Your goal:
Using the data that follows, return exactly the lines from the one that contains "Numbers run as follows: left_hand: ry" through the one that contains "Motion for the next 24", ends included.

Stored records:

----

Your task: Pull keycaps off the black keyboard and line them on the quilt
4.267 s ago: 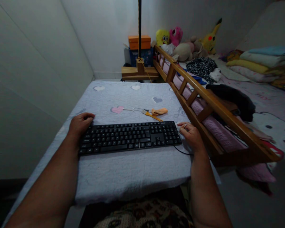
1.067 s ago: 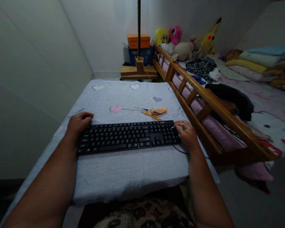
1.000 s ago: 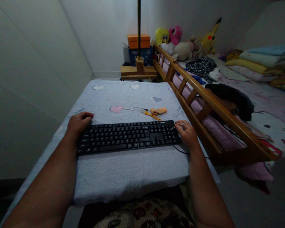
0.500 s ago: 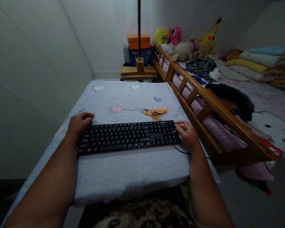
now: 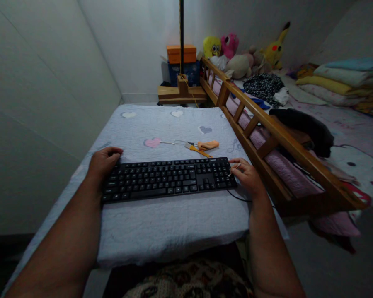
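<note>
A black computer keyboard lies slightly slanted on the cloth-covered table. My left hand is closed at its left end, fingers curled by the upper left corner. At the other end, my right hand pinches a thin white stick like a cotton swab, its lower tip over the number keys. Behind the keyboard lie a small flat brush with a yellow handle and a wire-ended tool with an orange handle. Another thin pale stick lies left of them.
A wooden bed rail runs along the table's right side. Beyond it are plush toys, clothes and folded bedding. A wooden stand with a dark pole and an orange box are at the far wall. The keyboard's cable trails right.
My right hand has shifted very slightly, and the white stick has tilted, its tip now a little lower on the number keys. My left hand and the keyboard have stayed put.
</note>
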The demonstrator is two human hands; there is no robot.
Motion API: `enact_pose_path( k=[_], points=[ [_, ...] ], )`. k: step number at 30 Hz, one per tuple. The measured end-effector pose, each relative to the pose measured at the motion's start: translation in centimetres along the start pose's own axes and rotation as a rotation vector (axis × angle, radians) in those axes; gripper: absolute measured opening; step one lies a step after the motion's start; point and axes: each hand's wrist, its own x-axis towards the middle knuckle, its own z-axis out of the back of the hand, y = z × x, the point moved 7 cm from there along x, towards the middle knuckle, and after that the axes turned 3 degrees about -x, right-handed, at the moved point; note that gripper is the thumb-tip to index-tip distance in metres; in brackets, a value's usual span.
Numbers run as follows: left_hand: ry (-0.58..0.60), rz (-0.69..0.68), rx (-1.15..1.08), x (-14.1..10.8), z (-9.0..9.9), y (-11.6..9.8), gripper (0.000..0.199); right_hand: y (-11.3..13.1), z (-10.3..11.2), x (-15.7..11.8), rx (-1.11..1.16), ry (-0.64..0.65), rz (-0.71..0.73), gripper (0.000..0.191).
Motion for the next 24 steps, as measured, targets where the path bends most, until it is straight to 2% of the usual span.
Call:
enact_pose_path(
  k=[15, 24],
  points=[
    [-0.017, -0.021, -0.022, 0.1, 0.0, 0.3, 0.047, -0.2, 0.7, 0.0, 0.001, -0.041, 0.011, 0.019],
    [-0.008, -0.004, -0.008, -0.4, 0.2, -0.4, 0.048, -0.7, 1.2, 0.0, 0.023, -0.090, -0.023, 0.019]
  ],
)
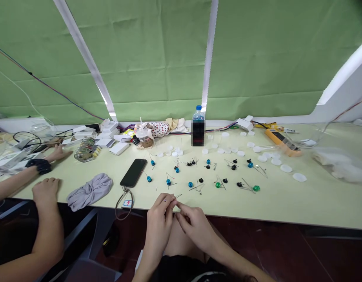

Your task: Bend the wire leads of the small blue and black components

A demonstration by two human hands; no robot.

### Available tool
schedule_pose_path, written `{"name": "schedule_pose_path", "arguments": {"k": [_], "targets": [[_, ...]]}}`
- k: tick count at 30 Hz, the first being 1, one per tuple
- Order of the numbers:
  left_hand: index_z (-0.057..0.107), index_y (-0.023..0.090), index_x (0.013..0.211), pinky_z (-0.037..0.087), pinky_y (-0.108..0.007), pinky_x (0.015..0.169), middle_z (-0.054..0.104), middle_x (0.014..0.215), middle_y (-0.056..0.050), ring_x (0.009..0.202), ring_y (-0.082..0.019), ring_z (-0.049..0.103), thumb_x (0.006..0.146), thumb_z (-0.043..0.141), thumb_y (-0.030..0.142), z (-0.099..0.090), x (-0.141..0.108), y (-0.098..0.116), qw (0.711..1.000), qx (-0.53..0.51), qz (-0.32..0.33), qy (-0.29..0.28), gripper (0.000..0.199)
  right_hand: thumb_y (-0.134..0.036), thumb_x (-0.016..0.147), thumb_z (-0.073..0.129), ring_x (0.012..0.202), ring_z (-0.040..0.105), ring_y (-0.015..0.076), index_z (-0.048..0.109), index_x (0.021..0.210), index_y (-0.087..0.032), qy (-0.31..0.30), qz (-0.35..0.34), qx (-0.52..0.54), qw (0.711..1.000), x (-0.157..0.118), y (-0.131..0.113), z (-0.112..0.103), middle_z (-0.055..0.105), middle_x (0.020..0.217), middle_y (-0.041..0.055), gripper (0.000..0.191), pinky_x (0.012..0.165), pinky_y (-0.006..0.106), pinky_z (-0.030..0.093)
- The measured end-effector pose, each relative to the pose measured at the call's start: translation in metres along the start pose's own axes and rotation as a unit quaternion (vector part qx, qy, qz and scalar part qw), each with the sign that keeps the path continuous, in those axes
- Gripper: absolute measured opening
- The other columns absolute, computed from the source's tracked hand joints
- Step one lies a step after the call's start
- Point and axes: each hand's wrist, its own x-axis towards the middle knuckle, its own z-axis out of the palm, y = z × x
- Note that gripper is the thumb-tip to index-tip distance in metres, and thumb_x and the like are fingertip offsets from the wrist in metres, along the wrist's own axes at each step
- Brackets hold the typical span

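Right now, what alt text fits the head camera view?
The person's left hand pinches a thin wire at a pale green table's edge, the right hand beside it. Blue, green and black beaded wires lie scattered ahead. A co-worker's hands rest at left.

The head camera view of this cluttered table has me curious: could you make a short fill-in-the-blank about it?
The cap of the water bottle is ____.
The person's left hand and right hand hold a thin wire between their ____.
The crumpled cloth beside the smartphone is ____.
The wrist strap on a co-worker's arm is ____.

Missing words: blue; fingertips; grey; black.
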Motion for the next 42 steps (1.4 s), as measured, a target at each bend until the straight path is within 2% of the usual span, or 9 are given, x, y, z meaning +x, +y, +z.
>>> {"name": "schedule_pose_path", "arguments": {"k": [4, 9, 15, 18, 22, 27, 33, 38, 42], "targets": [[0.065, 0.021, 0.095, 0.046, -0.027, 0.078, 0.063, 0.098, -0.007, 0.086, -0.018, 0.062, 0.093, 0.041, 0.021, 0.002, -0.004, 0.002, 0.999, 0.041, 0.005, 0.029, 0.024, -0.043, 0.090, 0.052, 0.044, 0.029, 0.0069, 0.049, 0.128, -0.016, -0.033, 0.072, 0.287, 0.955, 0.004, 0.001, -0.001, 0.042, 0.057, -0.0076, 0.047, 0.044, 0.021, 0.023], [0.065, 0.020, 0.092, 0.046, -0.027, 0.073, 0.064, 0.091, -0.006, 0.080, -0.018, 0.061, 0.093, 0.043, 0.022, 0.003, -0.002, -0.001, 0.999, 0.039, 0.003, 0.026, 0.022, -0.044, 0.088, 0.056, 0.042, 0.025, 0.0038, 0.051, 0.124, -0.021, 0.019, 0.032, 0.364, 0.931, 0.001, -0.003, -0.002, 0.041, 0.067, -0.0067, 0.043, 0.040, 0.020, 0.018], [0.061, 0.019, 0.083, 0.044, -0.025, 0.067, 0.061, 0.081, -0.004, 0.073, -0.016, 0.058, 0.093, 0.043, 0.025, 0.003, 0.000, -0.005, 1.000, 0.007, -0.023, 0.016, 0.022, -0.043, 0.093, 0.049, 0.043, 0.033, 0.0038, 0.054, 0.117, -0.021, 0.033, -0.037, 0.308, 0.950, -0.011, 0.002, 0.003, 0.050, 0.076, -0.0020, 0.034, 0.042, 0.021, 0.025], [0.059, 0.019, 0.080, 0.044, -0.026, 0.067, 0.061, 0.080, -0.004, 0.072, -0.017, 0.058, 0.093, 0.044, 0.029, 0.003, 0.000, -0.006, 0.999, 0.004, -0.033, 0.033, 0.023, -0.047, 0.095, 0.042, 0.042, 0.035, 0.0051, 0.060, 0.109, -0.019, -0.007, -0.046, 0.270, 0.962, -0.014, 0.007, 0.003, 0.053, 0.074, -0.0007, 0.037, 0.042, 0.022, 0.027], [0.059, 0.019, 0.081, 0.047, -0.026, 0.067, 0.061, 0.080, -0.004, 0.072, -0.017, 0.058, 0.093, 0.044, 0.031, 0.002, 0.000, -0.007, 0.998, -0.018, -0.036, 0.043, 0.023, -0.044, 0.097, 0.036, 0.056, 0.046, 0.0108, 0.065, 0.091, -0.018, 0.005, -0.078, 0.121, 0.990, -0.012, 0.006, -0.001, 0.052, 0.068, 0.0002, 0.040, 0.058, 0.025, 0.039], [0.062, 0.019, 0.084, 0.047, -0.025, 0.071, 0.064, 0.087, -0.005, 0.080, -0.017, 0.060, 0.091, 0.046, 0.026, 0.001, -0.003, -0.002, 0.998, -0.023, -0.014, 0.060, 0.019, -0.040, 0.098, 0.037, 0.066, 0.044, 0.0129, 0.053, 0.067, -0.018, 0.009, -0.073, -0.003, 0.997, -0.006, 0.002, -0.002, 0.048, 0.068, -0.0003, 0.041, 0.063, 0.026, 0.035], [0.065, 0.018, 0.089, 0.046, -0.027, 0.077, 0.064, 0.091, -0.006, 0.086, -0.018, 0.060, 0.091, 0.047, 0.024, 0.007, -0.002, 0.001, 0.997, -0.052, -0.005, 0.049, 0.019, -0.036, 0.091, 0.054, 0.065, 0.046, 0.0116, 0.057, 0.080, -0.017, 0.030, -0.020, 0.125, 0.992, 0.001, 0.007, 0.002, 0.053, 0.072, -0.0014, 0.022, 0.059, 0.023, 0.036], [0.065, 0.016, 0.085, 0.047, -0.026, 0.074, 0.063, 0.083, -0.005, 0.081, -0.017, 0.059, 0.091, 0.050, 0.031, 0.008, 0.006, -0.003, 0.988, -0.148, -0.042, -0.003, 0.022, -0.027, 0.092, 0.051, 0.062, 0.045, 0.0119, 0.057, 0.077, -0.019, 0.084, -0.054, -0.013, 0.995, 0.004, 0.003, -0.007, 0.053, 0.070, -0.0014, 0.018, 0.059, 0.024, 0.035], [0.065, 0.016, 0.101, 0.049, -0.027, 0.079, 0.065, 0.097, -0.008, 0.088, -0.018, 0.061, 0.090, 0.054, 0.033, 0.010, 0.010, -0.011, 0.962, -0.255, -0.077, -0.054, 0.023, -0.024, 0.094, 0.044, 0.065, 0.049, 0.0133, 0.056, 0.080, -0.019, 0.098, -0.082, -0.114, 0.985, 0.005, -0.002, -0.016, 0.057, 0.074, 0.0009, 0.019, 0.060, 0.025, 0.036]]}}
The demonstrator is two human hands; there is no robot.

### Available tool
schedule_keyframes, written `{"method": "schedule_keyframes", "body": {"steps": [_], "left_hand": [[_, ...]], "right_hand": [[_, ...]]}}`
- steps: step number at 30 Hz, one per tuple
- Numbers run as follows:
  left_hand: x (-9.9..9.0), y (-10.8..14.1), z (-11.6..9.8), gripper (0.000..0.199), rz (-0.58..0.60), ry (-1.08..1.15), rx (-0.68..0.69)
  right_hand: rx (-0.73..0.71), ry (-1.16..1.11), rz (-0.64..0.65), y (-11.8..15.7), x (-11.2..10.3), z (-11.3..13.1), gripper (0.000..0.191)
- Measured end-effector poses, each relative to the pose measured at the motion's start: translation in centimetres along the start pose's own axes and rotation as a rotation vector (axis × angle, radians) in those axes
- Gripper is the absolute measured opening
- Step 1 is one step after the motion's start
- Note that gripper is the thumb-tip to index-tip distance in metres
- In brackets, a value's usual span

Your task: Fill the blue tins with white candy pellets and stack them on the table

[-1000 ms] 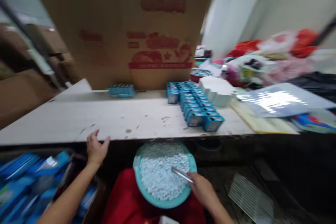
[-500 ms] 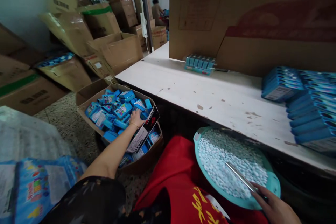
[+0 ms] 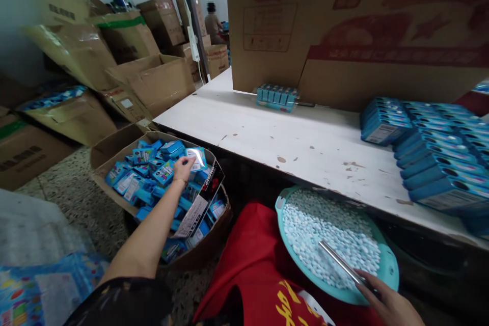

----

Task output:
Numbers run as follows: left_hand: ry (-0.58..0.60), rz (-0.69..0.68), rx (-1.15..1.08), x (-14.1..10.8), z (-9.0..9.9), y (-11.6..9.8), gripper (0.000..0.199); right_hand: y (-11.3..13.1), z (-10.3..11.2), x (-15.7..11.8), rx (-1.11..1.16), ry (-0.64..0.65), rz (-0.71..0.73), gripper (0.000..0.191).
Motion for the next 24 steps, as measured, targets where the path bends most, until it is straight to 2% of the usual span.

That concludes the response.